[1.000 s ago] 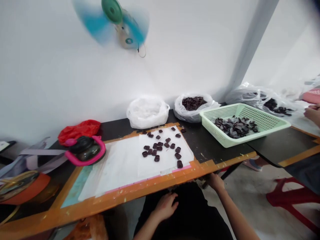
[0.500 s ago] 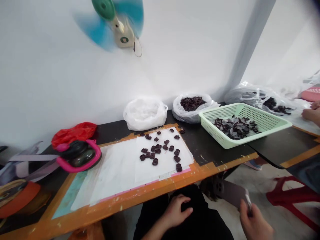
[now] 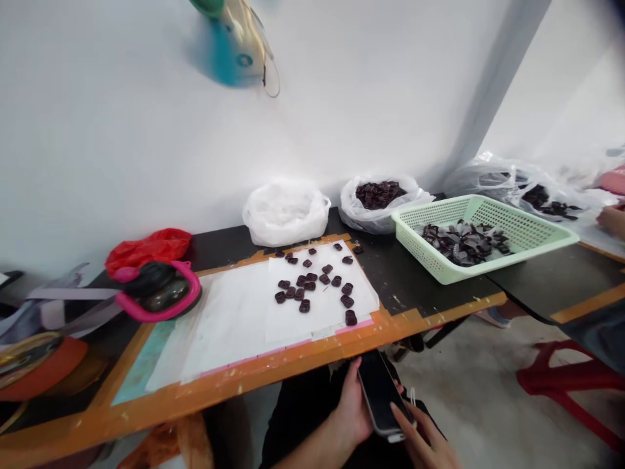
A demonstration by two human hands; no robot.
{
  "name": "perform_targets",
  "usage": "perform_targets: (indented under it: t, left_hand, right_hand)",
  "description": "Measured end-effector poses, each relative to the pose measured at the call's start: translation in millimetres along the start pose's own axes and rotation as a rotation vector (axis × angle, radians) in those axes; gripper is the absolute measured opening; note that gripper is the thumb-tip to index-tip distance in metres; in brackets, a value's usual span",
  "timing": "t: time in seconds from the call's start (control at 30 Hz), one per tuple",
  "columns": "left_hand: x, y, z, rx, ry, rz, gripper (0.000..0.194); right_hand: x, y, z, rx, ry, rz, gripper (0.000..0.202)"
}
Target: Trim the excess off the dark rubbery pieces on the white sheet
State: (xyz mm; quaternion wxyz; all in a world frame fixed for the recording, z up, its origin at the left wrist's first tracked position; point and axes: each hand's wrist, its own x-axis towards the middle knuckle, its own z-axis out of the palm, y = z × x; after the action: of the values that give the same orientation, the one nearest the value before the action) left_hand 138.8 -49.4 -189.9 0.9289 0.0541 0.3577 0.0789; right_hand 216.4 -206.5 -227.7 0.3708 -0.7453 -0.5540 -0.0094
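A dark-screened phone [image 3: 382, 391] lies over my lap, below the table's front edge. My left hand [image 3: 352, 405] is wrapped round the phone's left side. At its lower right, my right hand [image 3: 424, 435] touches the phone with its fingers stretched out and apart. On the white paper [image 3: 229, 319] on the table lie several small dark brown pieces [image 3: 305, 305], away from both hands.
A green basket [image 3: 439, 264] holds dark pieces and clear scraps. Behind the paper stand a white bag [image 3: 286, 225] and a bag of dark pieces [image 3: 359, 218]. A pink-handled bottle [image 3: 159, 296] is at left, a red stool [image 3: 561, 378] at right. Another person's hand [image 3: 612, 219] shows.
The phone has moved left from beside my lap to over it. My left hand has taken hold of it, while my right hand has shifted left to its lower edge.
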Motion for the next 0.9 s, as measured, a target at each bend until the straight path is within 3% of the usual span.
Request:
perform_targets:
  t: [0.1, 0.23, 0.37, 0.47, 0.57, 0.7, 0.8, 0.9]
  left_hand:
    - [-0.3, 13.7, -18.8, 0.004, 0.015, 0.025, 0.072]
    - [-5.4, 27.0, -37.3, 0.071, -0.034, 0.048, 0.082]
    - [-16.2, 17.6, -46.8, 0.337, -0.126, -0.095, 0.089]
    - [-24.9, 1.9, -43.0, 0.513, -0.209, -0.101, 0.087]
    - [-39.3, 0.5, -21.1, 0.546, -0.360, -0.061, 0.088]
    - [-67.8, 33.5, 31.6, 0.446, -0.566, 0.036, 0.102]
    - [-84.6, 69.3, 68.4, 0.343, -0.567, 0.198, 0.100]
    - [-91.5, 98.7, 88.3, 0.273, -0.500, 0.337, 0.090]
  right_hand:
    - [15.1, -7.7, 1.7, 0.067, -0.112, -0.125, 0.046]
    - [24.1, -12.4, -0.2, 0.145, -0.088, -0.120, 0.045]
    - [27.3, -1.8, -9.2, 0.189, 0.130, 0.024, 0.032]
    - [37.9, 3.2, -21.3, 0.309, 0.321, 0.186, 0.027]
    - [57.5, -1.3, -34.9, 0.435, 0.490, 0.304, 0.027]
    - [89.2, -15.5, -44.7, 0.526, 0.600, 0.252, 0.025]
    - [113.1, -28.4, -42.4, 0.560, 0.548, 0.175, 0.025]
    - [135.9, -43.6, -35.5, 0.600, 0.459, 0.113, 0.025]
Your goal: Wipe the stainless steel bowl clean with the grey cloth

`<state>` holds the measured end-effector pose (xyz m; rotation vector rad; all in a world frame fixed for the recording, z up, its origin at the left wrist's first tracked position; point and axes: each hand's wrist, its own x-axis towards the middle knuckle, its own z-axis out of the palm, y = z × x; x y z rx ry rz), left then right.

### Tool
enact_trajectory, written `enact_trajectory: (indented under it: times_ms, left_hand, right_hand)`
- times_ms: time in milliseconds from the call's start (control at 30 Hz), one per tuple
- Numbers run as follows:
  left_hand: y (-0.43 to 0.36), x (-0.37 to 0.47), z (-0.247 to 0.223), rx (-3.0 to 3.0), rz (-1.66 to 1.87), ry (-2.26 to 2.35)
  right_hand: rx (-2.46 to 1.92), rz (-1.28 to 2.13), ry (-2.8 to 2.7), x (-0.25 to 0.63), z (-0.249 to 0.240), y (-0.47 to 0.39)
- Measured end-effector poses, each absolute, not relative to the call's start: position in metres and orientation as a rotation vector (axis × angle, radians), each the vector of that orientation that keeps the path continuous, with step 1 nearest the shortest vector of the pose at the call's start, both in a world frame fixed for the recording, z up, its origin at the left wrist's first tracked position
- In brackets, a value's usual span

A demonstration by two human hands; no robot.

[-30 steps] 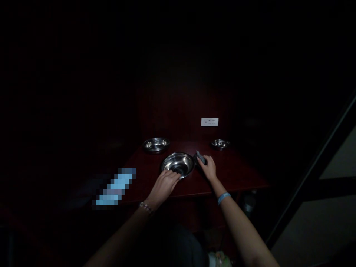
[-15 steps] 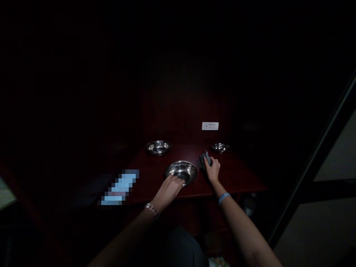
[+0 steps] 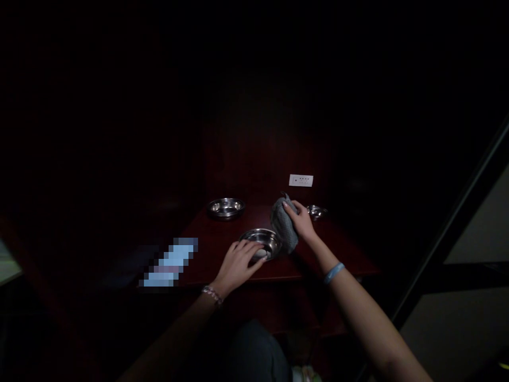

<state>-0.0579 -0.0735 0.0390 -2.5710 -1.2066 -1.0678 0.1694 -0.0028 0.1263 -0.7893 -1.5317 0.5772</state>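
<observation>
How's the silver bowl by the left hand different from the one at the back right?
The front bowl looks bigger; the far bowl looks smaller, but is farther away. The front bowl sits near the front edge of the table, while the far bowl sits toward the back. The left hand covers part of the front bowl; the right hand hides one side of the far bowl. Both are shiny metal.

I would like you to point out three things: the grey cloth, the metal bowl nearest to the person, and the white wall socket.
Grey cloth (image 3: 284, 223): head view, middle of its textured side.
Nearest metal bowl (image 3: 261, 235): head view, far inner wall.
White wall socket (image 3: 301, 181): head view, middle of front plate.
</observation>
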Motion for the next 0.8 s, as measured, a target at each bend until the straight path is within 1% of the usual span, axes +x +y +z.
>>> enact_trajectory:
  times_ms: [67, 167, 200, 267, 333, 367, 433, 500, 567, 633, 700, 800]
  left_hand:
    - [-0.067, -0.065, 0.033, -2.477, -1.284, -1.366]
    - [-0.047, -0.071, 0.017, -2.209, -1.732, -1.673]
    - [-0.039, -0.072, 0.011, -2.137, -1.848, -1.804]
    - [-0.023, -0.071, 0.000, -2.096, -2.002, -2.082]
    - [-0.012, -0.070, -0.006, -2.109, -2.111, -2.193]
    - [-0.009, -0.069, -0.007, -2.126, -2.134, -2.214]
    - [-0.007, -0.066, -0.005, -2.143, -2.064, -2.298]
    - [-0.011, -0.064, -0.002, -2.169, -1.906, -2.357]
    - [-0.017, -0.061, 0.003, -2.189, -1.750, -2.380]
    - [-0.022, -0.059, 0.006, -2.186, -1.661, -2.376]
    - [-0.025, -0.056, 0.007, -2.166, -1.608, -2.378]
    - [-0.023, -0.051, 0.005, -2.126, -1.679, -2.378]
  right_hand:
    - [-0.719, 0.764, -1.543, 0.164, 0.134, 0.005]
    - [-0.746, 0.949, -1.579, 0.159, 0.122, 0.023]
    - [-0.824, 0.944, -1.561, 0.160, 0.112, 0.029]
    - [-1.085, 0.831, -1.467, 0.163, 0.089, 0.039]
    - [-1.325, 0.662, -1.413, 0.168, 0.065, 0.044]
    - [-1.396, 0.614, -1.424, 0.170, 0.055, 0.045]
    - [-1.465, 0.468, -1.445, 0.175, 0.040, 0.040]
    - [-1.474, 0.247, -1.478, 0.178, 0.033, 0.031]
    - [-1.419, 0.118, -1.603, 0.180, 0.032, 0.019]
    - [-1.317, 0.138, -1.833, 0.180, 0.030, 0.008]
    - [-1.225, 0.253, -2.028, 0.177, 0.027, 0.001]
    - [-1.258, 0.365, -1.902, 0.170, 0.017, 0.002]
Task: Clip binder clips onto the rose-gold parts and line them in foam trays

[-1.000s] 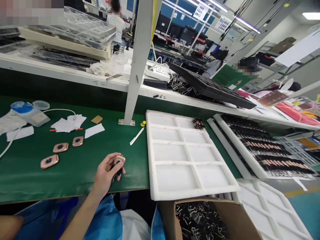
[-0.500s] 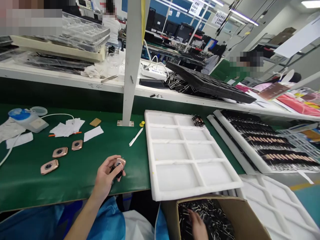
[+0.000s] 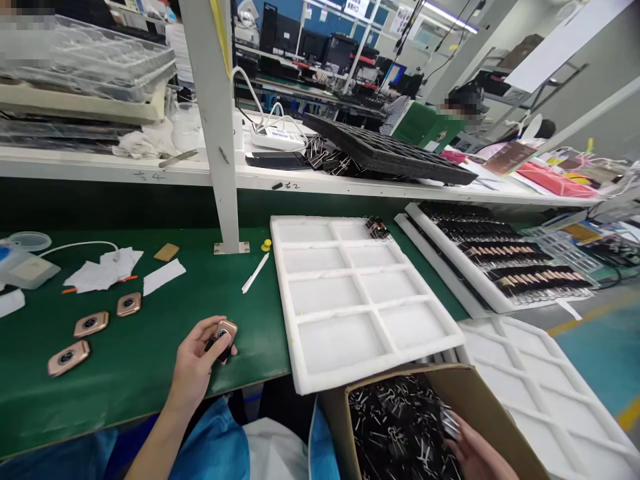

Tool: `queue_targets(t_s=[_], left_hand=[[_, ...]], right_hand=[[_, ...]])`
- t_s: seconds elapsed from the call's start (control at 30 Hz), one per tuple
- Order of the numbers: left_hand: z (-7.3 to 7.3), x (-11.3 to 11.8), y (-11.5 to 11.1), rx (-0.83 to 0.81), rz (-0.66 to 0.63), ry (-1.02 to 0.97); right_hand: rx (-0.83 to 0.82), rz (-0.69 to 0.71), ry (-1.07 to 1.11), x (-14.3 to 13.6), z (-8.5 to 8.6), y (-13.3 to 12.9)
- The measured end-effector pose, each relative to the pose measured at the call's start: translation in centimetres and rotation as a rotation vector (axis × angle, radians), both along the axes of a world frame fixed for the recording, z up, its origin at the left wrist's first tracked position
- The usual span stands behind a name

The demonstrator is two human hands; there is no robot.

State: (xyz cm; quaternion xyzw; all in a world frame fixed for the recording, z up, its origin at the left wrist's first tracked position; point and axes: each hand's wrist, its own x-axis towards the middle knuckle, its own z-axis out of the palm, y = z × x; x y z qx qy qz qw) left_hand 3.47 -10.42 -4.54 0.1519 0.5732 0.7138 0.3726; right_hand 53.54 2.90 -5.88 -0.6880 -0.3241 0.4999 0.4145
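Note:
My left hand (image 3: 193,363) is closed around a rose-gold smartwatch case (image 3: 229,329), just above the front of the green table (image 3: 260,363). Something black shows under the case, partly hidden by the thumb. At the right side of a cardboard box (image 3: 477,387), my right hand (image 3: 477,445) grips a binder clip (image 3: 449,424) with shiny metal handles. The box is filled with loose black binder clips (image 3: 395,427). To the left of my left hand, a rose-gold watch case (image 3: 129,304) lies on the table near two similar ones (image 3: 91,324).
A white foam tray (image 3: 340,333) with compartments has a few clipped pieces (image 3: 377,228) in its far right corner. Another foam tray (image 3: 493,307) at the right holds rows of clipped parts. A white pen (image 3: 256,272) and paper scraps (image 3: 164,276) lie on the table. A post (image 3: 223,167) stands behind.
My right hand has moved rightward through the box and now holds a binder clip near its right side. The left hand still holds the watch case. The view has turned to the right.

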Motion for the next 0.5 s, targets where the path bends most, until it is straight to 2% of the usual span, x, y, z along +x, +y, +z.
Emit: queue_targets(t_s=[0.07,0.2,0.33,0.4,0.5], left_hand=[[-0.1,0.0,-0.1,-0.003,-0.010,0.008],[-0.1,0.0,0.0,0.002,-0.022,0.019],[0.0,0.0,0.0,-0.011,-0.008,0.025],[0.0,0.0,0.1,-0.007,-0.007,0.025],[0.1,0.0,0.1,-0.003,0.001,0.028]], right_hand=[[-0.005,0.005,0.099,-0.9,-0.7,-0.6],[0.090,-0.129,0.326,-2.8,-1.7,-1.3],[0.050,-0.233,0.391,-3.2,-2.5,-1.0],[0.111,-0.286,0.391,-2.7,-2.3,-1.1],[0.198,-0.217,0.358,-1.9,-0.6,-1.7]])
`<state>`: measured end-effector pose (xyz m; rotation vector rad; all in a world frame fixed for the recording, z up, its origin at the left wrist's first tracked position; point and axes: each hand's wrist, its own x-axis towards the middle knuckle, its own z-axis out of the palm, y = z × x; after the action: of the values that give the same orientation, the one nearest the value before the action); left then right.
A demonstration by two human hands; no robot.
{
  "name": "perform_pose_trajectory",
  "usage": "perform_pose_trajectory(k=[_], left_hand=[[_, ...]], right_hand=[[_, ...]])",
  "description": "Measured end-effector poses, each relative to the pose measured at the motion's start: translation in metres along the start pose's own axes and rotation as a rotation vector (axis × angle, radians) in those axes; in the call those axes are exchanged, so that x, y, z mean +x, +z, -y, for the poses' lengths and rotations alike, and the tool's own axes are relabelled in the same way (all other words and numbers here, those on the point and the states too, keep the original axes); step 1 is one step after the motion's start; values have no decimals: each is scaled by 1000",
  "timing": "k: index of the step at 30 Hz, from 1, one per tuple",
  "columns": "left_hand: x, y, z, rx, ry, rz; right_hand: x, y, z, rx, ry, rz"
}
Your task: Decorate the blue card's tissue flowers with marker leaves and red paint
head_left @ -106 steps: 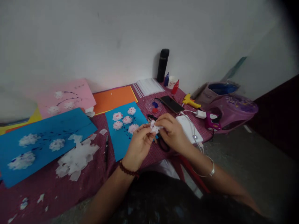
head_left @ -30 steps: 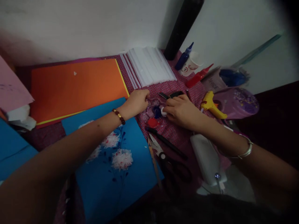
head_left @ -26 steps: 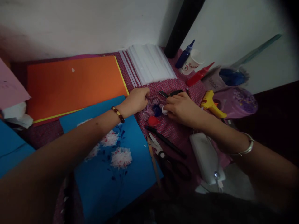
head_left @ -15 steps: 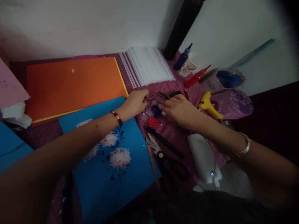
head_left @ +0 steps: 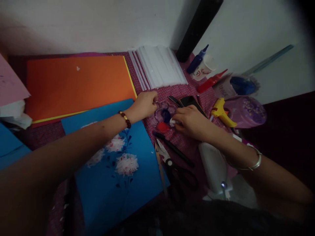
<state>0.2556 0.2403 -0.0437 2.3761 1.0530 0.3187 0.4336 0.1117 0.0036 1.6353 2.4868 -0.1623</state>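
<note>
Blue sheet (head_left: 146,157), under L forearm: puffs (head_left: 127,164) & painted leaves (head_left: 118,186) on, lower area mostly bare. L hand (head_left: 145,105) curled at rim of palette (head_left: 164,105), cannot tell if gripping; palette, btwn hands, holds blue paint (head_left: 166,115) & red paint (head_left: 162,127). R hand (head_left: 190,121) pinched on wad (head_left: 172,122), at its fingertips, not yet on sheet.

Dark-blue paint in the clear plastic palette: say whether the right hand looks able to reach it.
Likely yes: the right hand pinches a small crumpled white wad right beside the dark-blue paint, with nothing visible between them.
</note>
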Motion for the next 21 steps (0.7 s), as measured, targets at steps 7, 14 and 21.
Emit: perform_pose_trajectory(k=[7, 14, 21], left_hand=[[6, -10, -2, 50, -59, 119], [4, -10, 1, 35, -30, 126], [6, -5, 9, -12, 20, 87]], right_hand=[[6, -3, 13, -168, -147, -27], [-7, -7, 7, -176, -118, -114], [8, -25, -19, -202, -44, -239]])
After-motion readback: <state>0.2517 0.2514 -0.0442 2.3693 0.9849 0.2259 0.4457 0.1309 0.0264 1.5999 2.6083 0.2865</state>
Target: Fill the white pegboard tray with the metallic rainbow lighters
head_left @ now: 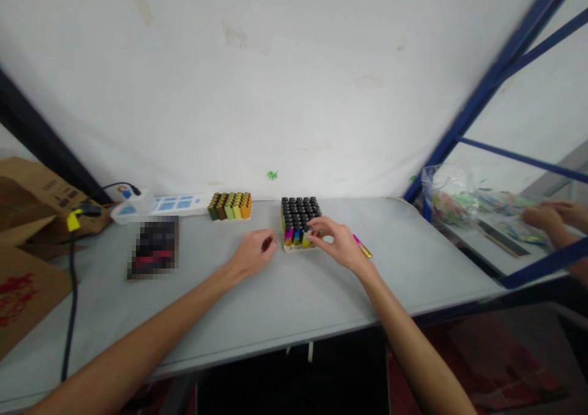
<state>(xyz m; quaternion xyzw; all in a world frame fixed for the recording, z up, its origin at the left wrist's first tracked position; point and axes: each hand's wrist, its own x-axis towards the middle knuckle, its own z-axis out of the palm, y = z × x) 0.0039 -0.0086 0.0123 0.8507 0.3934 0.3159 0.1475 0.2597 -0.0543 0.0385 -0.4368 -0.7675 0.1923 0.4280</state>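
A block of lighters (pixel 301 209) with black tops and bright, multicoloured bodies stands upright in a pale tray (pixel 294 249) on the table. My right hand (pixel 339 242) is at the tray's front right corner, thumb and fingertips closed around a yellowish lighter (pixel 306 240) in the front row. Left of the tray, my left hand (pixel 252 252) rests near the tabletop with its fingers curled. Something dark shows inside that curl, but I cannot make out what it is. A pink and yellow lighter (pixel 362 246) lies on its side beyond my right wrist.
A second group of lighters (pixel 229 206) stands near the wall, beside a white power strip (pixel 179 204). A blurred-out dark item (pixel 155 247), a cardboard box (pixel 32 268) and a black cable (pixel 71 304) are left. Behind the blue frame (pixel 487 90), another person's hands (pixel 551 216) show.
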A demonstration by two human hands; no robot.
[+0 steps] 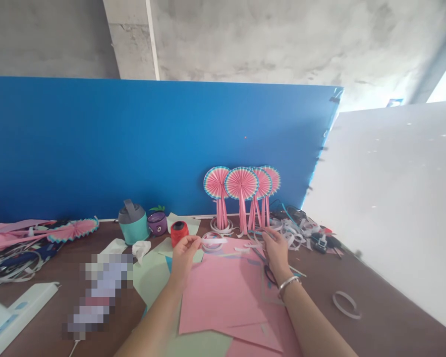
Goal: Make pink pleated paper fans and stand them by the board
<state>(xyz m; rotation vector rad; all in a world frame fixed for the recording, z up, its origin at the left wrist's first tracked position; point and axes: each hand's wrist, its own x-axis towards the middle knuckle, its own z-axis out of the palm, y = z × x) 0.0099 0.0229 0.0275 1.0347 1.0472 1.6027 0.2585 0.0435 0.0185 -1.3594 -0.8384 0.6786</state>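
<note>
Between thumb and fingers my left hand (pixel 186 253) pinches a short white strip (pixel 214 241), which points right over the pink paper sheets (pixel 223 292). My right hand (pixel 277 250), with a silver bangle at the wrist, is at the right side of the sheets. Its fingertips are drawn together, and whatever is between them is too small to make out. Dark-handled scissors (pixel 269 274) lie by that hand, partly covered by it. Just beyond the left hand's strip is a roll of white tape (pixel 212 242). A red container (pixel 179 232) stands close behind my left hand.
Several pink folded-paper fans (pixel 241 183) lean upright against the blue partition (pixel 134 148). A teal cup (pixel 134 224) and purple pot (pixel 157 224) stand left. Curled white strips (pixel 293 230) pile up right, with a tape ring (pixel 346 304) nearer. A white power strip (pixel 26 312) lies far left.
</note>
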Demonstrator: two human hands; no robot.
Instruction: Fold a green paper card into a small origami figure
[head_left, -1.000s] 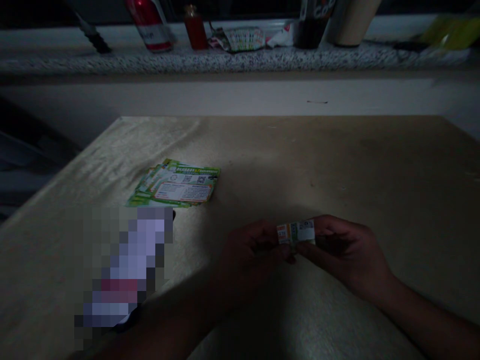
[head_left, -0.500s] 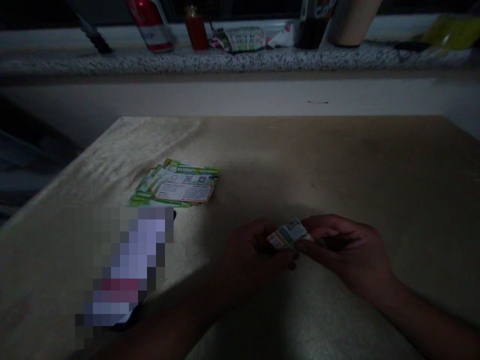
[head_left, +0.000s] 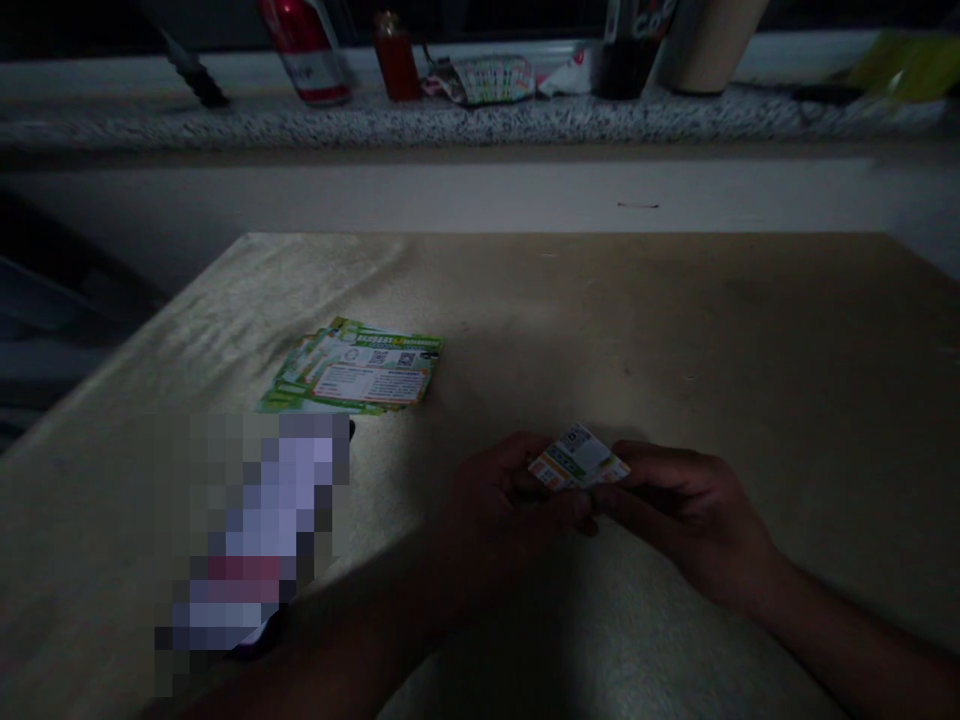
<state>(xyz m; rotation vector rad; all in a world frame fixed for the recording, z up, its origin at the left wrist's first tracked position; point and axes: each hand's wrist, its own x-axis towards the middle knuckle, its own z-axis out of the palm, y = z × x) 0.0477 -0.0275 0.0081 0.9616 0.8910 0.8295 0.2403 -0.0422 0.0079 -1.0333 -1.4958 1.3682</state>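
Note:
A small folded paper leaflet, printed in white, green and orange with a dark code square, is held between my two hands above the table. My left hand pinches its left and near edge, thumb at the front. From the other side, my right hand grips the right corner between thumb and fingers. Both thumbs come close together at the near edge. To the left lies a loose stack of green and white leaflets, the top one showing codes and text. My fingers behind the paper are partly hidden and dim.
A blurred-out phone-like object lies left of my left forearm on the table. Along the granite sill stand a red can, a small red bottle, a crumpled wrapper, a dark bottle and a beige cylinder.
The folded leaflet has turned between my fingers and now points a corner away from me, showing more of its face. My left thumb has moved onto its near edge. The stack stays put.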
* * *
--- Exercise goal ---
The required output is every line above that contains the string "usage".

--- Solution to the problem ---
  "usage": "perform_targets: (indented under it: t, left_hand, right_hand)",
  "usage": "perform_pose_trajectory(k=[_], left_hand=[[_, ...]], right_hand=[[_, ...]])",

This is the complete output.